§ WORK TO BE COMPLETED: When you write out the listing, keep every character and omit the pictures.

§ COLLECTED MATERIAL:
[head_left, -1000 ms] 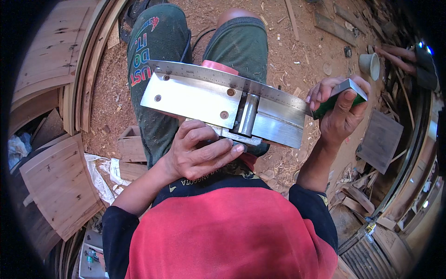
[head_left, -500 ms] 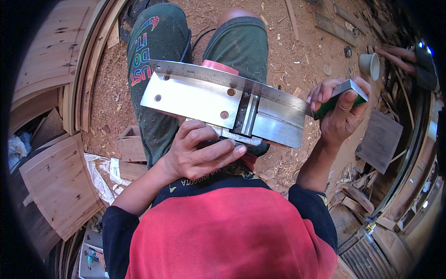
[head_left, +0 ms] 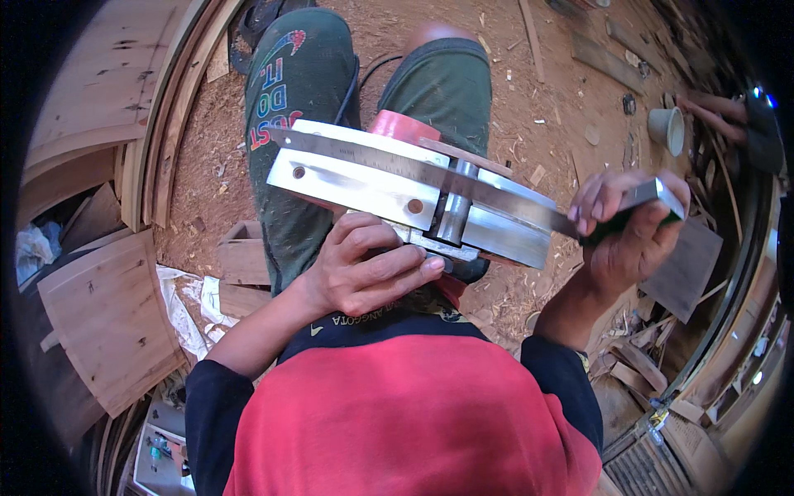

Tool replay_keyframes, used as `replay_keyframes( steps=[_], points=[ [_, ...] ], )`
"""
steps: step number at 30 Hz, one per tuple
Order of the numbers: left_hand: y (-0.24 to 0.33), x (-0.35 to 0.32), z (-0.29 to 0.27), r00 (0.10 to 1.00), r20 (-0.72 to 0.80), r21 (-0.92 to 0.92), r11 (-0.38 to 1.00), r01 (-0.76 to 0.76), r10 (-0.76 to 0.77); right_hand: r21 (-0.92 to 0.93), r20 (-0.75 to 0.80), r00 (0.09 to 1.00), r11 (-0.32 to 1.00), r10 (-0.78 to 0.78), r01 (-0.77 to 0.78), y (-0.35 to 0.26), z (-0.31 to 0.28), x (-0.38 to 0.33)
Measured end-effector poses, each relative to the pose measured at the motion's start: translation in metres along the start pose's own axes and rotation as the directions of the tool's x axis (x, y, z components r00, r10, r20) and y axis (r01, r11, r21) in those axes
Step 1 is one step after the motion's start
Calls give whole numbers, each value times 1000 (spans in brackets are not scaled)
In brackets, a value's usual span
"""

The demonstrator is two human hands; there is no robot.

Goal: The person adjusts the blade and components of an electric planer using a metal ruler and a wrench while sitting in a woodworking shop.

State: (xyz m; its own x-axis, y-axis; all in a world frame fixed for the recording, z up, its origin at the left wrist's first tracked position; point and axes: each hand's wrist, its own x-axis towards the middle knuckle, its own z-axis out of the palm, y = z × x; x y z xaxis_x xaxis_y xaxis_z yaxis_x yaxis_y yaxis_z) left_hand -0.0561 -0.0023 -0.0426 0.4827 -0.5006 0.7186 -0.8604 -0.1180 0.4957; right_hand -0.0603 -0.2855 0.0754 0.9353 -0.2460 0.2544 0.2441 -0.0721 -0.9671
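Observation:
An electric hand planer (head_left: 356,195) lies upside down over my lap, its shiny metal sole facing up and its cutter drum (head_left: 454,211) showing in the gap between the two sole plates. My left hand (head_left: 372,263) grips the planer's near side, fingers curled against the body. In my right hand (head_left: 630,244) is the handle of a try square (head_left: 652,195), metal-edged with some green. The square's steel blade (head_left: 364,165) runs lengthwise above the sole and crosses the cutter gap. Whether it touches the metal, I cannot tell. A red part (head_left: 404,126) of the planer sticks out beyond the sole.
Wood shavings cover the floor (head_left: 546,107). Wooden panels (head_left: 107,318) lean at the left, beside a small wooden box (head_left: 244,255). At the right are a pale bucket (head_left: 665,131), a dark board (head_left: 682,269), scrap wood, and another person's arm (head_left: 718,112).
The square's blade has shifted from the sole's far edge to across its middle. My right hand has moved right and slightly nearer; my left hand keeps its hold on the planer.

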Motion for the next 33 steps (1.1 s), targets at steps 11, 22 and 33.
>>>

§ EXPECTED ANSWER:
[head_left, -1000 ms] 
[head_left, -500 ms] 
[head_left, +0 ms] 

Tool replay_keyframes, used as `replay_keyframes( steps=[_], points=[ [_, ...] ], )`
"""
steps: step number at 30 Hz, one per tuple
Order of the numbers: left_hand: y (-0.24 to 0.33), x (-0.35 to 0.32), z (-0.29 to 0.27), r00 (0.10 to 1.00), r20 (-0.72 to 0.80), r21 (-0.92 to 0.92), r11 (-0.38 to 1.00), r01 (-0.76 to 0.76), r10 (-0.76 to 0.77); right_hand: r21 (-0.92 to 0.93), r20 (-0.75 to 0.80), r00 (0.09 to 1.00), r11 (-0.32 to 1.00), r10 (-0.78 to 0.78), r01 (-0.77 to 0.78), y (-0.35 to 0.26), z (-0.31 to 0.28), x (-0.38 to 0.33)
Measured end-effector poses, each relative to the pose measured at the motion's start: translation in metres along the start pose's own axes and rotation as the directions of the tool's x axis (x, y, z components r00, r10, r20) and y axis (r01, r11, r21) in those axes
Step 1 is one step after the motion's start
Calls give whole numbers, each value times 1000 (spans in brackets are not scaled)
In brackets, a value's usual span
"""

The demonstrator is two human hands; there is no robot.

Goal: The person adjusts the blade and components of an electric planer using a metal ruler and a wrench while sitting in a woodworking shop.

State: (xyz m; its own x-axis, y-axis; all in a world frame fixed for the recording, z up, its origin at the left wrist's first tracked position; point and axes: each hand's wrist, its own x-axis towards the middle knuckle, its own z-axis out of the palm, y = z × x; x y z xaxis_x xaxis_y xaxis_z yaxis_x yaxis_y yaxis_z) left_hand -0.0561 -0.0023 -0.0426 0.4827 -0.5006 0.7186 -0.8604 -0.1180 0.4957; right_hand -0.0603 -0.2855 0.0754 0.9353 -0.2460 0.2544 0.2441 -0.0721 -0.9671
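Observation:
An electric hand planer (head_left: 356,195) lies upside down over my lap, its shiny metal sole facing up and its cutter drum (head_left: 454,211) showing in the gap between the two sole plates. My left hand (head_left: 372,263) grips the planer's near side, fingers curled against the body. In my right hand (head_left: 630,244) is the handle of a try square (head_left: 652,195), metal-edged with some green. The square's steel blade (head_left: 364,165) runs lengthwise above the sole and crosses the cutter gap. Whether it touches the metal, I cannot tell. A red part (head_left: 404,126) of the planer sticks out beyond the sole.
Wood shavings cover the floor (head_left: 546,107). Wooden panels (head_left: 107,318) lean at the left, beside a small wooden box (head_left: 244,255). At the right are a pale bucket (head_left: 665,131), a dark board (head_left: 682,269), scrap wood, and another person's arm (head_left: 718,112).
The square's blade has shifted from the sole's far edge to across its middle. My right hand has moved right and slightly nearer; my left hand keeps its hold on the planer.
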
Motion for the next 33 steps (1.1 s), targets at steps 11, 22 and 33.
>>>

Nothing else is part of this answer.